4.3 Distributional analyses in light of the Agreement Hierarchy

In this section, we start with a simple distributional overview of how often each target receives a certain type of gender agreement, syntactic versus animacy-based (Figure 5). Note that this overview is not corrected for genealogical or spatial autocorrelation and serves only to show aggregate distributions. We go beyond this overview by conducting correlation analyses between the behavior of individual agreement targets. These analyses are controlled for genealogy and are presented in Figure 6. The patterns presented in this section are analyzed in light of the Agreement Hierarchy (Corbett 1979, 1991, 2000): attributive > predicate > relative pronoun > personal pronoun. The hierarchy predicts that the likelihood of semantic agreement, in this context animacy-based agreement, is highest in the domain of personal pronouns and lowest in the domain of adnominal modification.

Figure 5: 
Distribution of syntactic and animacy-based agreement for all targets.

Figure 5:

Distribution of syntactic and animacy-based agreement for all targets.

Figure 6: 
Heatmaps of p-values of correlation tests between each pair of agreement targets for syntactic agreement (top) and animacy-based agreement (bottom).

Figure 6:

Heatmaps of p-values of correlation tests between each pair of agreement targets for syntactic agreement (top) and animacy-based agreement (bottom).

Figure 5 represents the distribution of types of gender agreement, syntactic versus animacy-based, on the different types of agreement targets we coded for. The plot on the left hand side of the figure represents the frequency of occurrence of syntactic agreement per target type, whereas the plot on the right hand side illustrates the frequency of occurrence of animacy-based agreement across the same target types. The ordering of agreement targets within each of the two graphs is based on how often a given type of agreement is present on a given target type and thus differs across graphs. See Appendix C: Additional visualizations for an additional Figure, where the order is based on ratio of present-absent. The figure distinguishes between three levels of coding: presence (black), absence (white), and unknown (gray).

Figure 5 shows that syntactic agreement is overall much more frequent than animacy-based agreement. In addition, syntactic agreement is most common with (at least some types of) adnominal modifiers: 91% of the languages which we have data on have syntactic agreement on demonstratives. Adnominal modifiers are followed by verbs (85% of languages), relative pronouns (82%), and pronouns (77%). This nicely matches the generalizations entailed by the Agreement Hierarchy, whereby syntactic agreement is most likely to occur on adnominal modifiers, followed by predicative expressions and relative pronouns, with the personal pronouns being the least likely to have syntactic agreement.

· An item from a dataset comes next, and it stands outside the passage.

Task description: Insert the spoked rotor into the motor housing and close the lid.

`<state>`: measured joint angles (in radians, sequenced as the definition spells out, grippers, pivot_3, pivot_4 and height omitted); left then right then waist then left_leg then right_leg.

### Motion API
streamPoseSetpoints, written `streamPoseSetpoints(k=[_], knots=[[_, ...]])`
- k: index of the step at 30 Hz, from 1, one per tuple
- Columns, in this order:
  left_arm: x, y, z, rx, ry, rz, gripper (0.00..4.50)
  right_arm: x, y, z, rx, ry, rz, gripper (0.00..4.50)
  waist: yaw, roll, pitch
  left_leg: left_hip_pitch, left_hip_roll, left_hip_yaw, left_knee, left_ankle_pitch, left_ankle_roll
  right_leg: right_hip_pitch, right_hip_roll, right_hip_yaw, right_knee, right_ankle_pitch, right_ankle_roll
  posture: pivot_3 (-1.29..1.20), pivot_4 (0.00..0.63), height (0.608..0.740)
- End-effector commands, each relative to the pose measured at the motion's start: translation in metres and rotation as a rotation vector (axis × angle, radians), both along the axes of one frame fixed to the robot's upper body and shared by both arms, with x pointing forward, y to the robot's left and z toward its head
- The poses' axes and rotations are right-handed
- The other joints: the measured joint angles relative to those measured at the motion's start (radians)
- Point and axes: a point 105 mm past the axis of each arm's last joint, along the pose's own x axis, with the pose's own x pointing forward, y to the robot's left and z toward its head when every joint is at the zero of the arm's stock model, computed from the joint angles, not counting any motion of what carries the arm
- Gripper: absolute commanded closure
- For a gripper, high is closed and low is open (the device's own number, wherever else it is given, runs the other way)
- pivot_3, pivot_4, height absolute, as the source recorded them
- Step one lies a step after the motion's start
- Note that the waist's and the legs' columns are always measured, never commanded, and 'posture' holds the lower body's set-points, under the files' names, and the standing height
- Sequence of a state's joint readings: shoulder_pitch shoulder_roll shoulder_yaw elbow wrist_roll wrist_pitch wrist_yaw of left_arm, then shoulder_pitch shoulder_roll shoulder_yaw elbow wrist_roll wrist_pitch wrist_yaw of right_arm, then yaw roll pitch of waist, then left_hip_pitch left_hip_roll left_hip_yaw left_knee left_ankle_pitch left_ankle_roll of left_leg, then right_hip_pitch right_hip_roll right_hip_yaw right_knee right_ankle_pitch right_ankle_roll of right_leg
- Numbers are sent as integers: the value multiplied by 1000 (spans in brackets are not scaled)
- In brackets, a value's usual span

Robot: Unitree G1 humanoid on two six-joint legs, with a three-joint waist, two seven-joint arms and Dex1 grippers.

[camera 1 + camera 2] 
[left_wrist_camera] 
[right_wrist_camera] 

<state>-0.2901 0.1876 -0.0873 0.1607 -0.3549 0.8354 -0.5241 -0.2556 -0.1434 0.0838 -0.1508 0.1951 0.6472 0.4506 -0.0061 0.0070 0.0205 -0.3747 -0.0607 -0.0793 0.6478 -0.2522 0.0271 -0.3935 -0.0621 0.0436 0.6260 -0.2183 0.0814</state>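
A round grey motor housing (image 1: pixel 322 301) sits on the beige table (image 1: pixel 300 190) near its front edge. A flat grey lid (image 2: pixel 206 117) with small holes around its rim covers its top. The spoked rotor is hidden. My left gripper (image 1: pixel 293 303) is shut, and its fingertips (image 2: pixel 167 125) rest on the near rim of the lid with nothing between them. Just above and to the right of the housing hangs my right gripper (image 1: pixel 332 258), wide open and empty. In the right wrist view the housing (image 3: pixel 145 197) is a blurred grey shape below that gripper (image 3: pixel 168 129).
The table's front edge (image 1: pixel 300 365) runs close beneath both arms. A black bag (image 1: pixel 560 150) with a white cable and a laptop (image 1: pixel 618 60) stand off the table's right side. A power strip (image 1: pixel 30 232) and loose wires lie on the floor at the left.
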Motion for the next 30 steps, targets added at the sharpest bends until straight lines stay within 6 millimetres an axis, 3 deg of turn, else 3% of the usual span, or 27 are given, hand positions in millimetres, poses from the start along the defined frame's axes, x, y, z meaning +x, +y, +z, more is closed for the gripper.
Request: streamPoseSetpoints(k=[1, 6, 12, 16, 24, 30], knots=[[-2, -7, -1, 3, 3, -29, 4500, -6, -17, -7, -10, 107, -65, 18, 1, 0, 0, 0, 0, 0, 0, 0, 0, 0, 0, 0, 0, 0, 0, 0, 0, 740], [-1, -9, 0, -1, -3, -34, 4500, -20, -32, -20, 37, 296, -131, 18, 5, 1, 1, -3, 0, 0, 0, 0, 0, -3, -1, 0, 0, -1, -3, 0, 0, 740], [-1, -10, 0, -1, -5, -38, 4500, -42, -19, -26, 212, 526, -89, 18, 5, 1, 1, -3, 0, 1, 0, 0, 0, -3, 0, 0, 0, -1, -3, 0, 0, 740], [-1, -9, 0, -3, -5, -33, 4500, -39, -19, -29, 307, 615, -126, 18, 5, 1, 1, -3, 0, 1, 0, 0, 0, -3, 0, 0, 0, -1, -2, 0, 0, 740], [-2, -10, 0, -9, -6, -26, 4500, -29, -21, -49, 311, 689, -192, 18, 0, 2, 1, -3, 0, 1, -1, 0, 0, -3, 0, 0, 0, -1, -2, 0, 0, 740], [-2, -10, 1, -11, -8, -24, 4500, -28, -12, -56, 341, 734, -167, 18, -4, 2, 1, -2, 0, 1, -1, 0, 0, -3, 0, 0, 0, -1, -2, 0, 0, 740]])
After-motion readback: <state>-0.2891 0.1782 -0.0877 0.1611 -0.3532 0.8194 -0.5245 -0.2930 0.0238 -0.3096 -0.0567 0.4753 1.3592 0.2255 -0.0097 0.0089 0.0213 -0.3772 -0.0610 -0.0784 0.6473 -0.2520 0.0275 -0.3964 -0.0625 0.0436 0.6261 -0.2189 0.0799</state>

As hinted at by the examples illustrated in Section 4.1 and Figure 4, animacy-based agreement (to the right of Figure 5) is most common on verbs (33%) and personal pronouns (15%). This is at least partially in line with the Agreement Hierachy, which lists the predicative and personal pronouns’ domains as the most frequent attractors of semantic agreement, but in the reverse order (personal pronouns followed by predicates). The fact that, in our data, verbs override pronouns in being the strongest attractor of animacy-based agreement could be linked to the very nature of argument marking in Bantu languages, which has a chiefly anaphoric function (Bearth 2003: 122): while subject marking on the verb by means of gender prefixes does not require the presence of an overt nominal or pronominal subject, the opposite (overt lexical subject without number marking on the verb) is ungrammatical. In this sense then, the higher frequency of verbs as preferred locus for animacy-based agreement in comparison with pronouns would not contradict the crosslinguistic tendencies captured by the Agreement Hierarchy, but could be framed as a Bantu-specific construction which fully aligns with them.[24]

A few more patterns can be inferred from Figure 5, which partially depart or add upon the predictions entailed by the hierarchy. Both graphs of Figure 5 reveal that different types of adnominal modifiers may exhibit different degrees of propensity towards one or the other type of marking (syntactic vs. animacy-based). Notably, demonstratives (in 91% of the languages), adnominal possessors (88%), numerals (91%) and possessive pronouns (87%) are more frequently associated with syntactic agreement than attributive adjectives (84%). This could be, once again, a by-product of family-specific characteristics. For instance, several Bantu languages lack dedicated lexical classes of attributive adjectives or, if they have them, these can be gender-invariant. A more general explanation, which we put forward as a speculative thought in need of further empirical testing, is that the different agreement preferences shown by different types of adnominal modifiers reflect varying degrees of syntactic integration between nouns and their modifiers within a noun phrase.[25] Demonstratives, adnominal and pronominal possessors as well as numerals may have stronger syntactic ties with nouns than adjectives and quantifiers, and this would be reflected by their stronger sympathy for syntactic agreement. In turn, in the noun phrase, animacy-based agreement is more likely to appear on adjectives (occurs in 10% of the languages) than on demonstratives (9%), possessors (6%) and numerals (6%), as shown by the right hand side graph of Figure 5.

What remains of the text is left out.